So it was pretty clear Scott needed help. But Scott wasn’t an ordinary soldier. He was part of a unit that carried out top-secret missions for the Defense Intelligence Agency in Iraq, Afghanistan, and a few places that US soldiers weren’t supposed to be. As a result, only a psychiatrist with a security clearance was allowed to talk to him. Beck was one of the few people on that list because of his experience in dealing with Special Forces veterans.
But it meant that Scott had been forced to wait for almost a month while the paperwork and red tape cleared.
Even though they’d never met, Beck had read Scott’s file and it was obvious that he was getting worse. He was shifting in his seat, agitated, and kept checking over his shoulder, like he expected someone to come through the door.
Beck figured there was no time to waste—for either of them. “So,” he said, “who do you want to kill?”
Scott nearly jumped in the couch. He looked at Beck like he was crazy. “What? Why would you say that?”
“Well, you put three guys in the hospital. You seem pretty pissed off at someone. Who do you want to kill?”
Scott made a face. “It was just a fight that got out of hand. I’m only here because the court said I had to get counseling. I’m fine.”
“Right,” Beck said. “You’re fine. So breaking a guy’s collarbone and another guy’s arm in three places is just a fun night out for you? Maybe we should go to Vegas together. I can’t wait to see what you do there.”
Scott rolled his eyes at Beck. Nobody got his jokes. “I told you. It was a fight. They started it.”
“And you finished it.”
“That’s what guys like me do,” Scott said, looking him in the eyes for the first time. “We handle things other people can’t. I know you get a lot of wackjobs in here. But I’m not one of them. Trust me. I’m fine.”

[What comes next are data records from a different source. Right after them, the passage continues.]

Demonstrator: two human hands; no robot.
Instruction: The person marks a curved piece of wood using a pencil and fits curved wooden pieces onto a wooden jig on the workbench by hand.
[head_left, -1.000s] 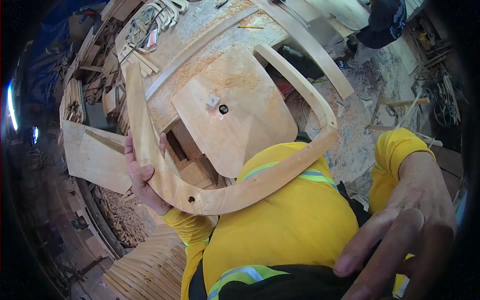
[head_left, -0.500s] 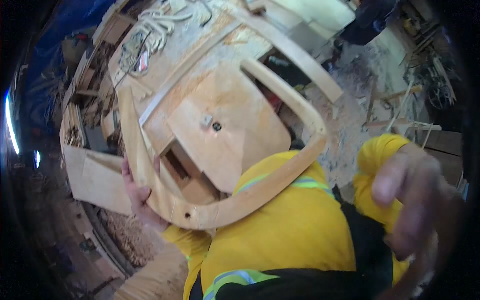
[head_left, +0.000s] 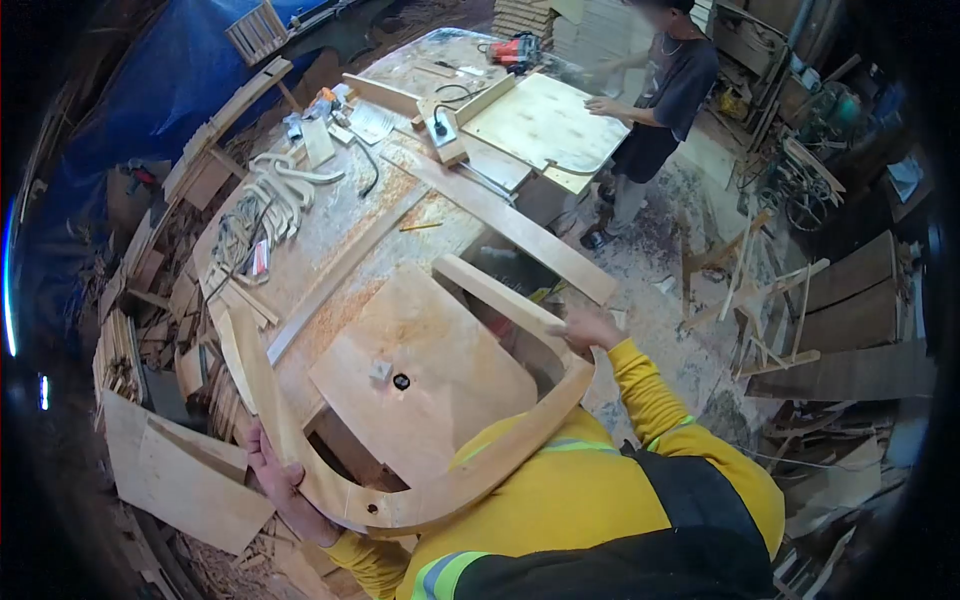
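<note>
Pale wood: a curved frame, roughly U-shaped, held before us at the near side of the board, with a limb to the board's left and another to its right. We cannot tell whether it touches the board.

Left hand: gripping the left limb, thumb laid on the wood. Right hand: at the right limb, to the right of the board; fingers reach the wood, but we cannot tell if they close round it.

Handling, our estimate: stiff, moderate in weight, awkward more by breadth than by load. Smooth faces could slip if dusty. We judge the bend near the hole a likely weak spot. Best hold: one hand per limb, clear of that bend, since a single-sided grip would let it twist.

Beyond the board: pencil on the bench, among shavings. Farther beyond the board: a person at a panel.
</note>
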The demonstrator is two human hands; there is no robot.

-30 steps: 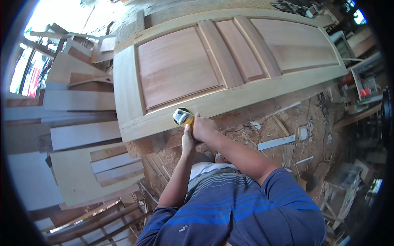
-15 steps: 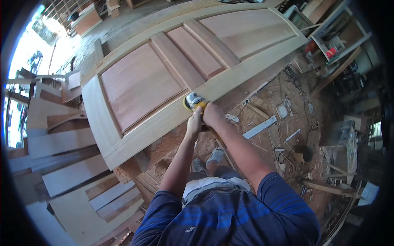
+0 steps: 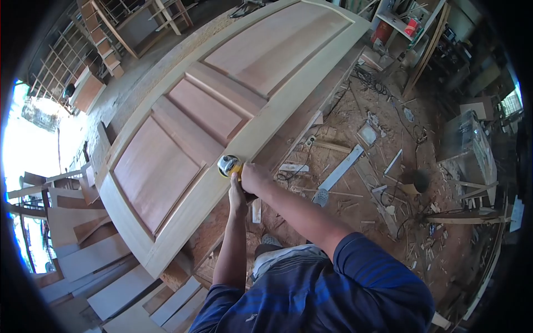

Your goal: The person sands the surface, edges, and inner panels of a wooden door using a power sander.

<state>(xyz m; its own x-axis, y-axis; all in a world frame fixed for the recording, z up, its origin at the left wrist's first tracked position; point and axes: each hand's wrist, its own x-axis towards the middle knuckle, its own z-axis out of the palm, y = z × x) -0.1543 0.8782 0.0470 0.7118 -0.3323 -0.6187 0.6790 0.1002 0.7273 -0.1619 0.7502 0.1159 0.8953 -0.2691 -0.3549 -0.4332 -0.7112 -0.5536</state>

He really sold it. It was almost convincing. Beck could see why people would follow him into combat. But Beck knew better.
“The thing is, Kevin, you don’t seem fine. The VA’s counselor talked to your wife.”
“Jennifer?” Scott looked worried. “Why did they bother her?”
“She’s concerned about you. She says you came home fine from your last tour. You were handling everything. You got a job, you were dealing with civilian life—and then, about three months ago now, you began to act differently. You began sleeping with a gun on the bedside table. You started drinking. You’d disappear at night and on weekends. And when she called your job, they wouldn’t tell her where you were.”
Scott was growing more anxious, picking at the fabric on the chair, shifting around. Beck thought he wanted to jump up and run out of the room.
“She called my work?”
“She cares about you. Maybe she thinks you’re having an affair.”
Whoops. That was the wrong thing to say. Scott stood up and pointed a finger in Beck’s face. “Hey! I love my wife! You watch your damned mouth!”
Beck sat as calmly as he could with a trained killer in his face. “So you’re not having an affair.”
“That’s right!” Scott snapped. “I’m not! And I keep telling you, I’m fine! So you sign whatever little piece of paper you have to, and you let me go back to my life and you leave my wife out of this!”
Beck looked up at him, waiting. Then he said, “No.”
“No?” Scott loomed even closer.
“No,” Beck said. He really wished he had a gun with real bullets. But he didn’t look away.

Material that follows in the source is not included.